What is needed » Where does the word "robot" show up in the records? Copy every line that holds it.

(Items from a dataset)

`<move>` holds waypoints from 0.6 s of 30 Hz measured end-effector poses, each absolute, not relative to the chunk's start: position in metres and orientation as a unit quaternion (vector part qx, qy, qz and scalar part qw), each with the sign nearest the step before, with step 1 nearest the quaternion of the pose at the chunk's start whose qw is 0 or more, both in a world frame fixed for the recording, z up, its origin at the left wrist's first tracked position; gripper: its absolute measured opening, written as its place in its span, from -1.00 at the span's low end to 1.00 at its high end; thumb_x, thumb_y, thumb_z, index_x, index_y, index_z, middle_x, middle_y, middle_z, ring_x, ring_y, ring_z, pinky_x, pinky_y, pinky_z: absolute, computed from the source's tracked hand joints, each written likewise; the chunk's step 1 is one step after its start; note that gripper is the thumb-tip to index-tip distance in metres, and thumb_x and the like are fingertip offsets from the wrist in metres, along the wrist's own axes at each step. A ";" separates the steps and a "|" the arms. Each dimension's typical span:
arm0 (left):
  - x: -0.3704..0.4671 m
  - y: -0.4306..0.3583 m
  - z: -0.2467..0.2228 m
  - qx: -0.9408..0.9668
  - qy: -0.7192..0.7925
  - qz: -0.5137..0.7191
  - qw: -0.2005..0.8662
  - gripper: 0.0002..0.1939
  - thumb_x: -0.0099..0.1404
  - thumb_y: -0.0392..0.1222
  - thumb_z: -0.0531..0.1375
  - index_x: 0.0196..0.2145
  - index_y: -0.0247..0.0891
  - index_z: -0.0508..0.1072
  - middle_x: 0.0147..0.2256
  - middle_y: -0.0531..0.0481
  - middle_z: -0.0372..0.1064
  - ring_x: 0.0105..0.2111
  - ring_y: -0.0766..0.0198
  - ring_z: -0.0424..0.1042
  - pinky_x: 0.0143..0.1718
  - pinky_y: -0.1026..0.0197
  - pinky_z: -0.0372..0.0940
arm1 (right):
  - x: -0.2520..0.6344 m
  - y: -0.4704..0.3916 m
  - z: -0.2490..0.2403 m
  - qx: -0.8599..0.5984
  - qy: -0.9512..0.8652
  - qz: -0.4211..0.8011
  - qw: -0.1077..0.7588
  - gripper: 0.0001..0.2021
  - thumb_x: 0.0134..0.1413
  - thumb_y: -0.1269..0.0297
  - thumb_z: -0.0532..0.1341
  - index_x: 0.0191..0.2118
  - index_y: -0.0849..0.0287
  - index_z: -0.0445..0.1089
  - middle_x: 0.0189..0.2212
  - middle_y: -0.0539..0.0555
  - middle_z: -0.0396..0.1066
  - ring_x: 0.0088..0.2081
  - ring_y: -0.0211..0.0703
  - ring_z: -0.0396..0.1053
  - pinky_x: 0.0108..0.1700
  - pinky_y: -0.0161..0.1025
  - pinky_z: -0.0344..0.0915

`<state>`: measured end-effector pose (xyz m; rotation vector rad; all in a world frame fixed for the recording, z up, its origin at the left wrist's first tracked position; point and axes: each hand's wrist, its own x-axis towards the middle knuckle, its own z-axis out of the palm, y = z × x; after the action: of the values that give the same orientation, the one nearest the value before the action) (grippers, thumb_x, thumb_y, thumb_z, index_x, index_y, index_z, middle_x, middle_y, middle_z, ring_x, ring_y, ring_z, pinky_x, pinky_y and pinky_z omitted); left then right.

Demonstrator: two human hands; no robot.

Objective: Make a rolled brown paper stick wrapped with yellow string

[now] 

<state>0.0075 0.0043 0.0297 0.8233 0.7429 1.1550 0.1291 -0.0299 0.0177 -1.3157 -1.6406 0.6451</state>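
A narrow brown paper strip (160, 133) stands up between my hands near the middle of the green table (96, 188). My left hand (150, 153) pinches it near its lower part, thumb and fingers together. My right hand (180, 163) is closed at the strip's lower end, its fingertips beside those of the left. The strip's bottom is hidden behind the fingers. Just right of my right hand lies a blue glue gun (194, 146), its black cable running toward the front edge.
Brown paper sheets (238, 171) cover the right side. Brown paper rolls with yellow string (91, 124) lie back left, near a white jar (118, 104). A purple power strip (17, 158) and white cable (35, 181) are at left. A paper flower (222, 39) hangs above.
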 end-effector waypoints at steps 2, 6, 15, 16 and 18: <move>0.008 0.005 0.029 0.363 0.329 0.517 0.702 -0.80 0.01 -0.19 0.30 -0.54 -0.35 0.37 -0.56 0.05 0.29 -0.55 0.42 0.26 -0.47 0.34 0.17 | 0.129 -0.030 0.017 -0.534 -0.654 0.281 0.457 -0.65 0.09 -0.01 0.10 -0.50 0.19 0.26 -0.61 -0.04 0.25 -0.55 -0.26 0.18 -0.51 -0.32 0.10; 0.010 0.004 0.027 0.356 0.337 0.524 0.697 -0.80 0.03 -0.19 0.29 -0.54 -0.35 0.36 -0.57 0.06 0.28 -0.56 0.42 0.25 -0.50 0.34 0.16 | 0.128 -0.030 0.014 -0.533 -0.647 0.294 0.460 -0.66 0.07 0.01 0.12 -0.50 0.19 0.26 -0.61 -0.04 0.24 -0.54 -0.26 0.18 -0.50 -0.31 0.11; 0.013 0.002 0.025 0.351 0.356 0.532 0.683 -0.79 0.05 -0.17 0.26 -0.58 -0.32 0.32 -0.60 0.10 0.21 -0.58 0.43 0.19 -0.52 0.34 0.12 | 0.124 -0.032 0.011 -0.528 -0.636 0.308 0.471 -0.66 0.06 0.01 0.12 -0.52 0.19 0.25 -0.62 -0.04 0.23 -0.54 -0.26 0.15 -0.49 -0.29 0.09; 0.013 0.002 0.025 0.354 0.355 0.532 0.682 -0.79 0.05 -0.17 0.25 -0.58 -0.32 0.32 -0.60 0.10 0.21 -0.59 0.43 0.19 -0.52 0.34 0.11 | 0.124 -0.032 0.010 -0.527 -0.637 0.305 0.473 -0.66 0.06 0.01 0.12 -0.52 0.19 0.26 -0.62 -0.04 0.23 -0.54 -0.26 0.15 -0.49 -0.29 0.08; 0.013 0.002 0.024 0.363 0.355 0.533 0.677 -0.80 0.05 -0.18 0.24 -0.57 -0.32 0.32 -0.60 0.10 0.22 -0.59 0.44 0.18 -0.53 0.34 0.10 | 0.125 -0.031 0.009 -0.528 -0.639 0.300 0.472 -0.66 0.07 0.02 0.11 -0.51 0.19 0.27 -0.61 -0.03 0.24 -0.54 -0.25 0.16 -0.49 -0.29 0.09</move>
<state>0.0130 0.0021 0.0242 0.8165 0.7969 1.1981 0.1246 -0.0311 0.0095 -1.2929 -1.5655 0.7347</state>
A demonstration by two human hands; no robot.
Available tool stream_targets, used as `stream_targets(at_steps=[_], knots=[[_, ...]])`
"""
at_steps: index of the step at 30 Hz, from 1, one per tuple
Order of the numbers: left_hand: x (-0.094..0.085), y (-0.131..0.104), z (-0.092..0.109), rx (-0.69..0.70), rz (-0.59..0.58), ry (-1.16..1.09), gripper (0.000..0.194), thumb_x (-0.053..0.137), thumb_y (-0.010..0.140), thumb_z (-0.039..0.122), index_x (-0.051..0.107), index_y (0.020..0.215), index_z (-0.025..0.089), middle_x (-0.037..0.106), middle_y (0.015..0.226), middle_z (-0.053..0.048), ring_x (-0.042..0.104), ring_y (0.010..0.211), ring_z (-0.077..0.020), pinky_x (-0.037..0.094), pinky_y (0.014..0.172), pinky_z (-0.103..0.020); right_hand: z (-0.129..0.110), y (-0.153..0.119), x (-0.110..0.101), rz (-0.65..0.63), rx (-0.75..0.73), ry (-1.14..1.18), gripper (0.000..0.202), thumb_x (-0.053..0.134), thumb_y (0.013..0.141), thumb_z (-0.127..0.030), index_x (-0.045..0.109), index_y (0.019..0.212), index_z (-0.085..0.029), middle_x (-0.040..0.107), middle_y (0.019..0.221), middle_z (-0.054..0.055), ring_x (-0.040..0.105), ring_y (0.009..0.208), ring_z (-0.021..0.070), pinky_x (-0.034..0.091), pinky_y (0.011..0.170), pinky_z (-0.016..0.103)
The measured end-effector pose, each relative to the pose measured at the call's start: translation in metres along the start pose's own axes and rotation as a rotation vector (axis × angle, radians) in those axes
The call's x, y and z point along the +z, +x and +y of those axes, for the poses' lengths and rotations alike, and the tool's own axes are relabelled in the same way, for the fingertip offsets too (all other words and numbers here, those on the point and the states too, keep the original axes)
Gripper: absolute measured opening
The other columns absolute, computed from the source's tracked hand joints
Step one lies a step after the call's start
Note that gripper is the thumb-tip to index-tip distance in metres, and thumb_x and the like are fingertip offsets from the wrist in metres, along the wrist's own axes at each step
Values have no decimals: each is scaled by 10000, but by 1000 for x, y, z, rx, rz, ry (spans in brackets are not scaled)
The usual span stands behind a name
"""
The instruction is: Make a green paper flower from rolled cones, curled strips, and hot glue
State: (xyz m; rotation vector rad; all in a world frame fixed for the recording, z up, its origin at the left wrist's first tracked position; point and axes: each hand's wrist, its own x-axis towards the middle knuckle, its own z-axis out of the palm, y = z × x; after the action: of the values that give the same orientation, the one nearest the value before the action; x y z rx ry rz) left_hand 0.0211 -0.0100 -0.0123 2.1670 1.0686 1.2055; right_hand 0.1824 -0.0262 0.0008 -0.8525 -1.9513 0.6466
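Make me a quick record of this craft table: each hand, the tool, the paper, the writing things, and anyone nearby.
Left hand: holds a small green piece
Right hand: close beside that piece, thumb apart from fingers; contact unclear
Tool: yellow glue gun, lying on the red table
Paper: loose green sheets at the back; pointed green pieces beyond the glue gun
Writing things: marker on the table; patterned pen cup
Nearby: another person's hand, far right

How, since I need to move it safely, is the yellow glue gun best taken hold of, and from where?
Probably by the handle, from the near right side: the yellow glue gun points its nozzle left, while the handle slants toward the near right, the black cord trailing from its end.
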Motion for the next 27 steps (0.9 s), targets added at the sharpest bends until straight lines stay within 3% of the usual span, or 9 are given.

Exercise answer »
Demonstrator: two human hands; no robot.
A demonstration by two human hands; no robot.

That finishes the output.